Prüfung größerer Zukäufe
Baywa verdient mehr

Deutschlands größter Argrar- und Baustoffhändler Baywa prüft mehrere größere Übernahmen im Inland. Im ersten Halbjahr konnten die im SDax gelisteten Münchener vor allem dank Kostensenkungen den Gewinn steigern und bekräftigten ihre Ziele für 2004.

HB MÜNCHEN. Derzeit würden die Bilanzen mehrerer Baustoffhändler im Rahmen einer so genannten Due-Diligence eingehend untersucht, sagte Baywa-Chef Wolfgang Deml am Donnerstag in München. „Da werden wir in den nächsten zwei bis drei Monaten fertig sein.“ Es handele sich dabei um durchaus größere Firmen mit Jahresumsätzen im dreistelligen Millionenbereich. Namen nannte Deml nicht.

Zugleich bekräftigte er, die Absicht, im Zuge der EU-Erweiterung auch nach Osteuropa zu expandieren. Die Baywa werde sich dabei aber äußerst vorsichtig verhalten. „Wir wollen nichts kaufen, was krank ist.“ Die Baywa-Aktie notierte am frühen Nachmittag auf dem Frankfurter Parkett bei äußerst schwachen Umsätzen mit 12,02 € um 0,7 % im Minus.

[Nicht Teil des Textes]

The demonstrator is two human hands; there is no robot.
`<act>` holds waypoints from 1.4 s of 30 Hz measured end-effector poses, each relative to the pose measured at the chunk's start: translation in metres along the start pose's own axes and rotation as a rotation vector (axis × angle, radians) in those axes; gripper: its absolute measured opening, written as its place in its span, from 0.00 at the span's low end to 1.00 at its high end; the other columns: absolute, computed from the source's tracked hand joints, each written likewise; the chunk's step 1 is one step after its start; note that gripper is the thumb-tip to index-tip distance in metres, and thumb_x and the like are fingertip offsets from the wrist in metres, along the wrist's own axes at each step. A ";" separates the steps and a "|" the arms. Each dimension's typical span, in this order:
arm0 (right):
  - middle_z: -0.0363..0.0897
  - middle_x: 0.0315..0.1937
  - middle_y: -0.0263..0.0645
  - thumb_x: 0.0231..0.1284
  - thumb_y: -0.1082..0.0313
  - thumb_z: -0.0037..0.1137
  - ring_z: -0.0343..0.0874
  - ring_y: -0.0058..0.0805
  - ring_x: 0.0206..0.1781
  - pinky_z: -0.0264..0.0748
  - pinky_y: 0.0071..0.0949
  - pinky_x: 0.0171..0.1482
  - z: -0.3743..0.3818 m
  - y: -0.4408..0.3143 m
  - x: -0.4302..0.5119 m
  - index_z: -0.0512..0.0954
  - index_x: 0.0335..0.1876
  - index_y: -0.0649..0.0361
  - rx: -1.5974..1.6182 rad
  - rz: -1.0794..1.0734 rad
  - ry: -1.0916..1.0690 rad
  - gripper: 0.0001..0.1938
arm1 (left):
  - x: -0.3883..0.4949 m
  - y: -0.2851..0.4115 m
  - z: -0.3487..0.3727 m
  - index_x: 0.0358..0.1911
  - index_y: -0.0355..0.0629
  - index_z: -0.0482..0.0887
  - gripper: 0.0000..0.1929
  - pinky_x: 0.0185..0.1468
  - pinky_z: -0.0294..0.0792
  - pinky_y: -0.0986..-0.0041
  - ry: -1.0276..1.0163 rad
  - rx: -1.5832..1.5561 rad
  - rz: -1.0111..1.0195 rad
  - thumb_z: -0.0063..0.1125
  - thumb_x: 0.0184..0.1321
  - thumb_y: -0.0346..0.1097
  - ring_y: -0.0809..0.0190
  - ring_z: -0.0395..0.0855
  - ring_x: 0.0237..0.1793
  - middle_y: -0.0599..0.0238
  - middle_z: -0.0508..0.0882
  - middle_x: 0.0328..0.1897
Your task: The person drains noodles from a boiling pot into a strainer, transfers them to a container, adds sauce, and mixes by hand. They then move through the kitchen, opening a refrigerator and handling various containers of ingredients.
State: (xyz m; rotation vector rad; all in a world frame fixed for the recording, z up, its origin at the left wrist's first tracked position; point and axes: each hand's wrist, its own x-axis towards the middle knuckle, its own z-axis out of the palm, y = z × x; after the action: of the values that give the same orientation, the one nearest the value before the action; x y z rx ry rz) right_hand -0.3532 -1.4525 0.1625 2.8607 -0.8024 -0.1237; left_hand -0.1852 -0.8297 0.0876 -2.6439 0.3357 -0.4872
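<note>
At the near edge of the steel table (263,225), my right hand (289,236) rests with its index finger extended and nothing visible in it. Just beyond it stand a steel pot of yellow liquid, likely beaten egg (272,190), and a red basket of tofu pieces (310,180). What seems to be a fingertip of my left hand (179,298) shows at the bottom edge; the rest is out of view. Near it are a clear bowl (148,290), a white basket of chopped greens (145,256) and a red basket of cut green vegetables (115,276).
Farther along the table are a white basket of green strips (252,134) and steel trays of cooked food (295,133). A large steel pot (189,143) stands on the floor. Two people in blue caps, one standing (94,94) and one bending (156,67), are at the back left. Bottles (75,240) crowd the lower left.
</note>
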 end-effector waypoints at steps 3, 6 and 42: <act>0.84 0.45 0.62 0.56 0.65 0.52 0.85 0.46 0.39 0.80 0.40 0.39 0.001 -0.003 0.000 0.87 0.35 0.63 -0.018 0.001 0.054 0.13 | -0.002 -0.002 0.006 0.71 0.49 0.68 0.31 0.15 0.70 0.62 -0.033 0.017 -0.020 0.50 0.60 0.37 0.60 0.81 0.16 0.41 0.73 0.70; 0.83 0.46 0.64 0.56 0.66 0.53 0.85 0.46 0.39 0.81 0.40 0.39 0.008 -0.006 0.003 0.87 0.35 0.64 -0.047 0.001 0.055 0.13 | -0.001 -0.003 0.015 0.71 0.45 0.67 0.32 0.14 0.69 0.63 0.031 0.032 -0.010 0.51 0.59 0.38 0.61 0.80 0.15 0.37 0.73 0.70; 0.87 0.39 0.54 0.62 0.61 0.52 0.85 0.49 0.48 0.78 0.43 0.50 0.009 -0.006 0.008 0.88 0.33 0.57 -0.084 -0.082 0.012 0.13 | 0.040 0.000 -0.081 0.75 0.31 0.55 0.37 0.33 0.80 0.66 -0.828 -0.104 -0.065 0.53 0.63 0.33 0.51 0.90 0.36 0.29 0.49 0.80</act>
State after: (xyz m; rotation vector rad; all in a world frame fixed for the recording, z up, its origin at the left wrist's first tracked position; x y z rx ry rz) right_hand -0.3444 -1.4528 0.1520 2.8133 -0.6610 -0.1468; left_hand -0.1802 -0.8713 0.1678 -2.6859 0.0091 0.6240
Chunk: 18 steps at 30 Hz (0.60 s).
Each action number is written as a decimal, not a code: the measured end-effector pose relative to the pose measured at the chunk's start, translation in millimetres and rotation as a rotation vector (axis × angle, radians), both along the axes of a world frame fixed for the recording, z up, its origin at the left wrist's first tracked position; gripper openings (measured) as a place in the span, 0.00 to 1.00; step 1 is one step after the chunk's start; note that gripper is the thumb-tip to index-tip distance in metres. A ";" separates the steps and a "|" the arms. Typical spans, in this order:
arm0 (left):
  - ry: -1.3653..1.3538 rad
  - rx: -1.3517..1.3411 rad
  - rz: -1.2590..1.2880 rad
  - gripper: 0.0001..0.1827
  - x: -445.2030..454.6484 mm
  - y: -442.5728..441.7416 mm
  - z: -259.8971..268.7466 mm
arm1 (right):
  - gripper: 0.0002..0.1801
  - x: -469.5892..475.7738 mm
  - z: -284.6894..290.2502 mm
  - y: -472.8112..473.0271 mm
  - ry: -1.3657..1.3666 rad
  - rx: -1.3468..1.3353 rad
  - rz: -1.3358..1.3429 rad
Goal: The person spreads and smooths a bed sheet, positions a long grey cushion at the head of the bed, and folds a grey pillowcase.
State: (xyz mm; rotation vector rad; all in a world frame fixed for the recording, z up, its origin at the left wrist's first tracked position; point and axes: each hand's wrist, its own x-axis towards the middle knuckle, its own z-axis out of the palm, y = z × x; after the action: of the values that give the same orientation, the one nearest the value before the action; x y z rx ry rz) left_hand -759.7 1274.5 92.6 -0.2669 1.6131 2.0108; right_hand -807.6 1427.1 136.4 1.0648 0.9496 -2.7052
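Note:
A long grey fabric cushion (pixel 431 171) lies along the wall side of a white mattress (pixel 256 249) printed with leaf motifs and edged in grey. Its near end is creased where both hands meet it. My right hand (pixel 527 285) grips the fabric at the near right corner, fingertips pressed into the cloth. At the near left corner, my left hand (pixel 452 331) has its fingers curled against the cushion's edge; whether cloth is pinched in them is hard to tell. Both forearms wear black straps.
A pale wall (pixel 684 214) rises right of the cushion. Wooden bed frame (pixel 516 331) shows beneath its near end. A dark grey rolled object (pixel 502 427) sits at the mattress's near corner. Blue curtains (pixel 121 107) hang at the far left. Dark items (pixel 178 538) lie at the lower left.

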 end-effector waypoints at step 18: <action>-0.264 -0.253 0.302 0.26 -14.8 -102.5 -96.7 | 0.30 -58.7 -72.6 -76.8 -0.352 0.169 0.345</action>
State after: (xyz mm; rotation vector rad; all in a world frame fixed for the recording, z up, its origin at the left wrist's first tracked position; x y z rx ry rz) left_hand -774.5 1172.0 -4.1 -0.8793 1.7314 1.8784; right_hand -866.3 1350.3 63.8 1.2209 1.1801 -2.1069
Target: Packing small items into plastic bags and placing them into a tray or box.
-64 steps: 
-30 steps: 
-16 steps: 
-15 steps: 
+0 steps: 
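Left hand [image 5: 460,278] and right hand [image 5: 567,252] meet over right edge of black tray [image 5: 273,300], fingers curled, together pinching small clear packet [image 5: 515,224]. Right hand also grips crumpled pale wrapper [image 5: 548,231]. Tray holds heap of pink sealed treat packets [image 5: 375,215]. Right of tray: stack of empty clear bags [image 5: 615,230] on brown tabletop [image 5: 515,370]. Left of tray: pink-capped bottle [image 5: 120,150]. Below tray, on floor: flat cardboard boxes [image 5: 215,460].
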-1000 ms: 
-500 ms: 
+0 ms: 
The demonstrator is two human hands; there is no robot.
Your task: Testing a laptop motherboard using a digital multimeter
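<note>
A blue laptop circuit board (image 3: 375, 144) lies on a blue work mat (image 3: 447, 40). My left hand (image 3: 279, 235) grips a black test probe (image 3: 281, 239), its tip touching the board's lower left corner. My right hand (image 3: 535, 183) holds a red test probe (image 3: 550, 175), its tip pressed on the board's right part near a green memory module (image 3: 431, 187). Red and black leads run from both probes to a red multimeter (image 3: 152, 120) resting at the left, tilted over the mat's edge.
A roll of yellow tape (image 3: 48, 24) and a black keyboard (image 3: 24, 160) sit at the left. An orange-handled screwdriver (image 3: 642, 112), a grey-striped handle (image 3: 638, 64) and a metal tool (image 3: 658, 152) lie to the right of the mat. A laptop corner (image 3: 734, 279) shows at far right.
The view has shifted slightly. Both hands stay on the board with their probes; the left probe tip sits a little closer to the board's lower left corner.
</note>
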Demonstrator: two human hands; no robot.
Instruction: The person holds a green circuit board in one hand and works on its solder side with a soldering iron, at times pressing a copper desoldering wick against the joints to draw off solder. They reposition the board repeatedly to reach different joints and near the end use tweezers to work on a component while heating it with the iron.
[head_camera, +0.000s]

Von Januar bis Juni konnte die Baywa den Konzerngewinn vor Steuern um knapp 20 % auf 31,6 Mill. € steigern. „Kostensenkungen und Prozessoptimierungen zeigen deutliche Wirkung“, kommentierte Deml. Der Umsatz sank um 1,8 % auf 2,91 Mrd. €. Damit liege der Konzern „eher über Plan“.

Deml zufolge schnitten im Halbjahr beim Ergebnis - vor allem wegen Einsparungen - sowohl die Argrar- als auch die Baustoffsparte besser ab. Im Teilbereich Agrartechnik sei als Folge der Dürreschäden des Vorjahres allerdings immer noch die Zurückhaltung der Landwirte bei Investitionen spürbar.